DATA SEGMENT:
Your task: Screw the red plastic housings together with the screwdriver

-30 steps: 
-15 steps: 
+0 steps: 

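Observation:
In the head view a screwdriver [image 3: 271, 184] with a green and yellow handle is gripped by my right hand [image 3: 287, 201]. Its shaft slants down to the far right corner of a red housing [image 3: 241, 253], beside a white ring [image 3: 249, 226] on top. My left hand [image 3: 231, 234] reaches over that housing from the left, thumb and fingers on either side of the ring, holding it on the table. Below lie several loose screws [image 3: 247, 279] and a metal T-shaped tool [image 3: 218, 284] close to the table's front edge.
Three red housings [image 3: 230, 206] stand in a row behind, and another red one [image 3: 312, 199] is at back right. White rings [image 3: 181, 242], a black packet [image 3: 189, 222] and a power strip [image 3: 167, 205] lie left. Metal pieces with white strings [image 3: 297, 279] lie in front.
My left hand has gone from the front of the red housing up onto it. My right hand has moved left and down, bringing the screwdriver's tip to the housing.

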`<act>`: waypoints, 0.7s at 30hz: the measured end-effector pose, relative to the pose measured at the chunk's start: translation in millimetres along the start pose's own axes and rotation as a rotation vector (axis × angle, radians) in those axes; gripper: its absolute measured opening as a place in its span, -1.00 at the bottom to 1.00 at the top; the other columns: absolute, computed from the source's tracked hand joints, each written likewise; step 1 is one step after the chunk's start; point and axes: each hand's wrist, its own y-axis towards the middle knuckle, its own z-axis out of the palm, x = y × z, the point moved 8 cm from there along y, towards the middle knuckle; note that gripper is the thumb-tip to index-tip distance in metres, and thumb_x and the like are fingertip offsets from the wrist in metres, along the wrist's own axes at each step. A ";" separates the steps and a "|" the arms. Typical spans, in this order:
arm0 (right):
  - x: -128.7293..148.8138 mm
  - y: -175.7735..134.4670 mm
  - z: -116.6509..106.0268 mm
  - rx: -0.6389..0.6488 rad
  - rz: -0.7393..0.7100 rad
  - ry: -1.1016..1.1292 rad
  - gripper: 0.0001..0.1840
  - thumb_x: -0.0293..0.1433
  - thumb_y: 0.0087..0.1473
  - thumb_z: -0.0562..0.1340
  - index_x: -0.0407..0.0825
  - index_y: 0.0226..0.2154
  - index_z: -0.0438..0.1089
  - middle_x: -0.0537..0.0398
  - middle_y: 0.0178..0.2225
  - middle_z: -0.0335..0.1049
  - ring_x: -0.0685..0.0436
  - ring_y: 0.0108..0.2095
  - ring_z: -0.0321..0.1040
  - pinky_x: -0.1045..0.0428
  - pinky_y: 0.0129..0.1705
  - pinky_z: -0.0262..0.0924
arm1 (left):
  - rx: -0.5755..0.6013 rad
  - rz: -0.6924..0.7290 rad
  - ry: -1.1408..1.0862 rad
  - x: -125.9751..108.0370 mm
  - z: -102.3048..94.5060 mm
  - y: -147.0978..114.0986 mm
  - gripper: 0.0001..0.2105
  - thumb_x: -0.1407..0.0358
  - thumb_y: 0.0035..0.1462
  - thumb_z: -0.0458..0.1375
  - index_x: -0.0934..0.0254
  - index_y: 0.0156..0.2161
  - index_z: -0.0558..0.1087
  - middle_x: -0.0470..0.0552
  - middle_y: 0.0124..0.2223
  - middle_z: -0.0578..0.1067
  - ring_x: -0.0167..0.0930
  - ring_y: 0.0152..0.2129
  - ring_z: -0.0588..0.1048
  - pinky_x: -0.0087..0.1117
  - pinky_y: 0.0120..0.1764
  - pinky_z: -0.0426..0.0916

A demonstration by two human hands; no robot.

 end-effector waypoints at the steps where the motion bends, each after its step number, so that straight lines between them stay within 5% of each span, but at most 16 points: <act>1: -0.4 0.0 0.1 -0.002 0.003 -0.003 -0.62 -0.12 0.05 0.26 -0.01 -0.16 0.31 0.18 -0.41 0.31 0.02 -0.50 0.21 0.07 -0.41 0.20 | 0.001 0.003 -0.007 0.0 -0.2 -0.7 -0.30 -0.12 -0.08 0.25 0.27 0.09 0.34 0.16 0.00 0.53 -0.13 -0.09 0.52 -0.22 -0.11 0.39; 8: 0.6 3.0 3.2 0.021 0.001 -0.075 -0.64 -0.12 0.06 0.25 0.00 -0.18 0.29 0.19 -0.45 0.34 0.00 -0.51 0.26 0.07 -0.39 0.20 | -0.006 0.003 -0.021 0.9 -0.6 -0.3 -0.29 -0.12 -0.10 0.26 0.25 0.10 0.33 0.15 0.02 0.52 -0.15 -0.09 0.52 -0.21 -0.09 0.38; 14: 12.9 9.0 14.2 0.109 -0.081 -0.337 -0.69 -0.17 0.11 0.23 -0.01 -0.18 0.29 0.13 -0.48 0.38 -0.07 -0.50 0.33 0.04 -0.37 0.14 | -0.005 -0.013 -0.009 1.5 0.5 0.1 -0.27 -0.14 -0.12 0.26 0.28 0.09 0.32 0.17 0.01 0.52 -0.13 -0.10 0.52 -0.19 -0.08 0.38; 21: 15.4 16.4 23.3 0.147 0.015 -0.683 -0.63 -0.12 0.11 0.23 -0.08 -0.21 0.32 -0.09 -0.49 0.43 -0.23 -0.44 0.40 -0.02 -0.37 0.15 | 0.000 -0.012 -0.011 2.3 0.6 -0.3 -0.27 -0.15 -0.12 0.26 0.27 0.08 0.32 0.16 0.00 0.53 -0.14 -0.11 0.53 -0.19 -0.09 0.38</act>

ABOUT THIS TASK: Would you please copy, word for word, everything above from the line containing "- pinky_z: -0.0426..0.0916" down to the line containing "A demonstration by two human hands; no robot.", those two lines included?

SOLUTION BELOW:
  - pinky_z: -0.0426..0.0916

A demonstration by two human hands; no robot.

That is the entire output.